**Exercise objective**: Please set down the entire listing exactly.

**Information supplied**:

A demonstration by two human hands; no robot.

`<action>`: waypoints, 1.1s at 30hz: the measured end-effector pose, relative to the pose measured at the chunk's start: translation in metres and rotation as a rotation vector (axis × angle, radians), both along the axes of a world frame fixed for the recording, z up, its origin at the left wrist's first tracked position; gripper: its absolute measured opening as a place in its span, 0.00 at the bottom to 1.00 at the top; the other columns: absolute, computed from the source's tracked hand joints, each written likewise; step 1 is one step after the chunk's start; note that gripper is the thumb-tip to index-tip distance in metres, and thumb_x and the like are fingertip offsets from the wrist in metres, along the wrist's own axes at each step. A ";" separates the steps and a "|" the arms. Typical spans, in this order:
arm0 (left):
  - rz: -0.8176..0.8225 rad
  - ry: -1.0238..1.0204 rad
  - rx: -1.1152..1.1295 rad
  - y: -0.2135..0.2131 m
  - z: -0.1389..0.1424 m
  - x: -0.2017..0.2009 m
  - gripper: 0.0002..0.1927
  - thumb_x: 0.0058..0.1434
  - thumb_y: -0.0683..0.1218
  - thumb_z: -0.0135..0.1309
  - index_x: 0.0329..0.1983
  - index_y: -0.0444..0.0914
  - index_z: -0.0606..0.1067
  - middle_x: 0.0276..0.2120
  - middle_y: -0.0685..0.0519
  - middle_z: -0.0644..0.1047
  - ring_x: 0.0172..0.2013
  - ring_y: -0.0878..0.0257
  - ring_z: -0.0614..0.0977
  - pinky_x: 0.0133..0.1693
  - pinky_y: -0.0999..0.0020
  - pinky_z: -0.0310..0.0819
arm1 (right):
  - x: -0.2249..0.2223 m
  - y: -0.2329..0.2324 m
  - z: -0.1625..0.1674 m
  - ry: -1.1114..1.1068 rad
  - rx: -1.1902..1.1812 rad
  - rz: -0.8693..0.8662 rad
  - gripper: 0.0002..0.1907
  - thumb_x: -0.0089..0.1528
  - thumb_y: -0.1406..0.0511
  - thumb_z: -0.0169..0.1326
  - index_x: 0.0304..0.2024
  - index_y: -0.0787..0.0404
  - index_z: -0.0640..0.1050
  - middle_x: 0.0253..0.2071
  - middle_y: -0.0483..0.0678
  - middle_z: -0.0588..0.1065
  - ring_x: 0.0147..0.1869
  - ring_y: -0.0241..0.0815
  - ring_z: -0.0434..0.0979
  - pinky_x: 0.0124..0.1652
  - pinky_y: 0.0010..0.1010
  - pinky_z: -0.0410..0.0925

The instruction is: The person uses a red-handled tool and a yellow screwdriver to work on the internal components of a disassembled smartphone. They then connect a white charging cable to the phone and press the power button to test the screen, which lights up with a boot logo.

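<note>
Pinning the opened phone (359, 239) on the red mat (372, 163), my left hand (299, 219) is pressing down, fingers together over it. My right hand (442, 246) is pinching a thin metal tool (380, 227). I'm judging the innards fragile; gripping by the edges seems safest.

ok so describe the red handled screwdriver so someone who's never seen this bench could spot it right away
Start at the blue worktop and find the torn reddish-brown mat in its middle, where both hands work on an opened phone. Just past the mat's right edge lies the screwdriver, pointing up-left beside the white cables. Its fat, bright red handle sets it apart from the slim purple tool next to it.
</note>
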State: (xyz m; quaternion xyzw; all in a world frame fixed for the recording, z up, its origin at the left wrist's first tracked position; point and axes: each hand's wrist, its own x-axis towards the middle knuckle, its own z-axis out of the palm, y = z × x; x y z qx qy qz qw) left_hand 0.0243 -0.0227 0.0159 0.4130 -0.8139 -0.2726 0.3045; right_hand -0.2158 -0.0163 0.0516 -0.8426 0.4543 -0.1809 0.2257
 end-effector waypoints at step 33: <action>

**Exercise answer**:
A demonstration by two human hands; no robot.

`<action>`: waypoints, 1.1s at 30hz: the measured end-effector pose, relative to the pose measured at the chunk's start: translation in metres and rotation as a rotation vector (axis × angle, radians), both along the axes of a world frame fixed for the recording, z up, its origin at the left wrist's first tracked position; gripper: its absolute measured opening as a place in its span, 0.00 at the bottom to 1.00 at the top; the other columns: absolute, computed from the source's tracked hand joints, each written likewise; step 1 is one step after the chunk's start; note that gripper is the thumb-tip to index-tip distance in metres, and thumb_x and the like are fingertip offsets from the wrist in metres, along the wrist's own axes at each step. A ";" separates the steps and a "|" the arms. Typical spans, in this order:
arm0 (left):
  - rz: -0.8176..0.8225 rad
  - ry: -1.0238..1.0204 rad
  - rx: -1.1152..1.1295 rad
  - y: -0.2135..0.2131 m
  - z: -0.1389..0.1424 m
  - x: -0.2017..0.2009 m
  - gripper: 0.0002..0.1927
  - thumb_x: 0.0058..0.1434
  - thumb_y: -0.0683..0.1218
  - thumb_z: -0.0135..0.1309
  - index_x: 0.0329..0.1983
  - index_y: -0.0444..0.0914
  - index_z: -0.0606..0.1067
  - middle_x: 0.0276..0.2120
  - middle_y: -0.0685..0.0519
  - middle_z: -0.0644..0.1047
  - ring_x: 0.0172..0.2013
  - ring_y: -0.0878..0.0257
  - ring_z: -0.0614..0.0977
  - pinky_x: 0.0133..0.1693
  - pinky_y: -0.0999..0.0020
  - pinky_z: -0.0310..0.0819
arm1 (right):
  - x: -0.2249..0.2223 m
  - y: -0.2329..0.2324 m
  - z: -0.1625..0.1674 m
  - ry: -1.1114..1.1068 rad
  - rx: -1.1902..1.1812 rad
  - rz: -0.8693..0.8662 rad
  - gripper: 0.0002..0.1907
  - thumb_x: -0.0089..0.1528
  - thumb_y: -0.1406..0.0511
  - thumb_z: -0.0169..0.1326
  - index_x: 0.0304..0.2024
  - index_y: -0.0787..0.0404
  - index_z: -0.0640..0.1050
  - middle_x: 0.0253..0.2071
  - middle_y: -0.0483..0.0678
  - middle_z: -0.0588..0.1065
  - ring_x: 0.0147..0.1869
  - ring_y: -0.0241..0.0815
  - ring_z: -0.0434..0.0979
  - pinky_x: 0.0124..0.1652
  - pinky_y: 0.0010..0.1010
  - pinky_z: -0.0410..0.0925

The instruction is: The person uses a red-handled tool and a yellow screwdriver to work on the internal components of a disassembled smartphone. They then connect a white charging cable to the phone and press the power button to test the screen, which lights up with a boot logo.

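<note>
Pinning the opened phone (359, 239) on the red mat (372, 163), my left hand (299, 219) is pressing down, fingers together over it. My right hand (442, 246) is pinching a thin metal tool (380, 227). I'm judging the innards fragile; gripping by the edges seems safest.

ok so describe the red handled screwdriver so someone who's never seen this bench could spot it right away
Start at the blue worktop and find the torn reddish-brown mat in its middle, where both hands work on an opened phone. Just past the mat's right edge lies the screwdriver, pointing up-left beside the white cables. Its fat, bright red handle sets it apart from the slim purple tool next to it.
</note>
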State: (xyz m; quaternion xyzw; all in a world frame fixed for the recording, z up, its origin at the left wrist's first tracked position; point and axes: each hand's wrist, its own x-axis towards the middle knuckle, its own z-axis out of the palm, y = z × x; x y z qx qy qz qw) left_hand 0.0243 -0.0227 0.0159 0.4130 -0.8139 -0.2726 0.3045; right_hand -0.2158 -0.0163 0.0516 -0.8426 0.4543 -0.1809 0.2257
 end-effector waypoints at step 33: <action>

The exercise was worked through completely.